BookmarkSubscribeRSS Feed
🔒 This topic is solved and locked. Need further help from the community? Please sign in and ask a new question.
John_O
Calcite | Level 5

I am building a predictive model (Neural Network) of interval data using PROC NEURAL.  I have run into a difficulty while trying to use Fit Statistics to help select which of a set of candidate models is 'best.'  

 

One option in PROC NEURAL (EM 14.1) is to output fit statistics (e.g. TRAIN outfit = data-set-name). The definitions (and some formulae) of these fit statistics are not easy to locate, but are listed in part here:

 

http://support.sas.com/documentation/cdl/en/emxndg/67980/HTML/default/viewer.htm#n002icfvzhfd57n1c2p...  

 

and here:

 

http://support.sas.com/documentation/cdl/en/emxndg/67980/HTML/default/viewer.htm#n0qzrycxmdg039n1kwz...

 

 

Generally the variable names listed in this second link correspond (in some fashion - typically abbreviations) to a longer descriptive name of the variable.  However, this 2nd link lists _AIC_ and _SBC_ as follows: 

 

Fit Statistics Computed According to the Error Function

Name
Label
_AIC_
Sum of Frequencies
_AVERR_
Total Degrees of Freedom
_ERR_
Divisor for ASE
_SBC_
Train: Average Squared Error

 

 

The first link above gives an equation for SBC that is not "Average Squarred Error," but rather the generally accepted use of Schwarzs' Bayesian Criterion, and is in line with the definition (and formula) in PROC GLMSELECT (see: http://documentation.sas.com/?docsetId=statug&docsetVersion=14.2&docsetTarget=statug_glmselect_detai...). 

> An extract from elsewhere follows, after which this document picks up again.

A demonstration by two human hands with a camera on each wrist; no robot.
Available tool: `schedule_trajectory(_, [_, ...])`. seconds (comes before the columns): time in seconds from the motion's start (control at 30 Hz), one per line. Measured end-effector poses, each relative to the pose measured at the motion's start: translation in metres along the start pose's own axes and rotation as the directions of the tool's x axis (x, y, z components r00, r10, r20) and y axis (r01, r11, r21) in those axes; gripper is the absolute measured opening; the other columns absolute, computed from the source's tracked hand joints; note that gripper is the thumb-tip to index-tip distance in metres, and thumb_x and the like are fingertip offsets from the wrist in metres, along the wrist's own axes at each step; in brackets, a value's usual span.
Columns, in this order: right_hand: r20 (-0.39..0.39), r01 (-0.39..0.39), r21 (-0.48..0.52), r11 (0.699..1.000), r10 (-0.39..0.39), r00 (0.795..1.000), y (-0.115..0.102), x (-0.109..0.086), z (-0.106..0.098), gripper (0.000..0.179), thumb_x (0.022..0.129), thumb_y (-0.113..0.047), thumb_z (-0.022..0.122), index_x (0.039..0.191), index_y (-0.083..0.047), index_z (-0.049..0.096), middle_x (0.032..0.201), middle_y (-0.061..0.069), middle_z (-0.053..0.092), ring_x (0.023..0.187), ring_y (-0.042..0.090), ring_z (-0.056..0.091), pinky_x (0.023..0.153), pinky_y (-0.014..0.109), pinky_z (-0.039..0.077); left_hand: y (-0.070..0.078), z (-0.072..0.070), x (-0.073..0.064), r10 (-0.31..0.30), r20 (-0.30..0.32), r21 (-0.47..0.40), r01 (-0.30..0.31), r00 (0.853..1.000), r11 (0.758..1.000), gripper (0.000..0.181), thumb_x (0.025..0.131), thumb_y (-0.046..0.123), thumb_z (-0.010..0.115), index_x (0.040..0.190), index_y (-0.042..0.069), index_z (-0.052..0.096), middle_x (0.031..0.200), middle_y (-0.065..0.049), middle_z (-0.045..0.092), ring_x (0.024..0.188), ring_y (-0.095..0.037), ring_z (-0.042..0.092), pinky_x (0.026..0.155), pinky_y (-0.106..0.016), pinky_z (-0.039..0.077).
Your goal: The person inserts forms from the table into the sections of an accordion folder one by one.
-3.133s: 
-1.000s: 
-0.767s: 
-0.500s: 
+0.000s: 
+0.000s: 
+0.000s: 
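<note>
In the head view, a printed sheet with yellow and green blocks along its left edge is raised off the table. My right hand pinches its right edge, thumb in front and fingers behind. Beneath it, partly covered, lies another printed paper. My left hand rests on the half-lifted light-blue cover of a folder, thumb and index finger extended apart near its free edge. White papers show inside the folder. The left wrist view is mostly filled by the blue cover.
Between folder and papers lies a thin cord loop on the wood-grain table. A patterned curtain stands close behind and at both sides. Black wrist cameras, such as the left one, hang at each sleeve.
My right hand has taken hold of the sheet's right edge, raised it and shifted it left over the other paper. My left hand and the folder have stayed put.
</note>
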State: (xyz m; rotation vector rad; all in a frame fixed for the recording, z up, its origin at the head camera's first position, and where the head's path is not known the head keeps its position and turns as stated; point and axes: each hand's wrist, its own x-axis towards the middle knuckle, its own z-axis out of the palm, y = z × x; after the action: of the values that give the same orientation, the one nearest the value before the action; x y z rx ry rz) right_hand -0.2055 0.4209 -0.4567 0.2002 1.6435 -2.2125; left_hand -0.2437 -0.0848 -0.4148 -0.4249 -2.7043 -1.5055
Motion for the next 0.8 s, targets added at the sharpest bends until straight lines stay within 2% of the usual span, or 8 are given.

Are the four PROC NEURAL fit statistics from the second link, and in the copied table therefrom (above), simply mis-defined in teh second link, and earlier documentation (i.e.this just a typo in the EM developers notes)?  In: SAS(R) Enterprise Miner(TM) 14.1 Extension Nodes: Developer's Guide  /  Predictive Modelling  /  Input and Output Data Sets

 

More generally, do the definitions and formulae used in PROC NEURAL fit statistics generally line up with those used for PROC GLMSELECT?  In the first link above there is reference to the formulae 'adjusting' for the type of training used (e.g. least squares vs. maximum liklihood) for SBC (on Predictive Modelling - Generalization). This suggests that in PROC NEURAL fit statistics, _SBC_ is indeed "SBC" and not "Average Squared Error." 

 

Is this also true for _AIC_ (that it is indeed Akaike's Information Criterion, not "Sum of Frequencies")?  

 

If so, what are the formulae for AIC for each type of training ( least squares, maximum likelihood, or M-estimation -  i.e.  NETOPTIONS OBJECT = DEV, LIKE, or MEST)? 

 

John

1 ACCEPTED SOLUTION

Accepted Solutions
RobertBlanchard
SAS Employee

Hey John,

 

Good catch.  It is of my belief that the fit statistics you identified in the SAS(R) Enterprise Miner(TM) 14.1 Extension Nodes: Developer's Guide documentation are incorrect.  The table, which currently reads as:

Name

Label

_AIC_

Sum of Frequencies

_AVERR_

Total Degrees of Freedom

_ERR_

Divisor for ASE

_SBC_

Train: Average Squared Error

 

Should instead be written as follows:

Name

Label

_AIC_

Akaike's Information Criterion

_AVERR_

Train: Average Error Function

 

_ERR_

Train: Error Function

_SBC_

Schwarz's Bayesian criterion

 

Their calculations should follow the generally accepted calculations for the respective fit statistic. 

Akaike's Information Criterion (AIC) — AIC = n*ln(SSE/n) + 2p

Schwarz's Bayesian Criterion (SBC) — SBC = n*ln(SSE/n) + p*ln(n)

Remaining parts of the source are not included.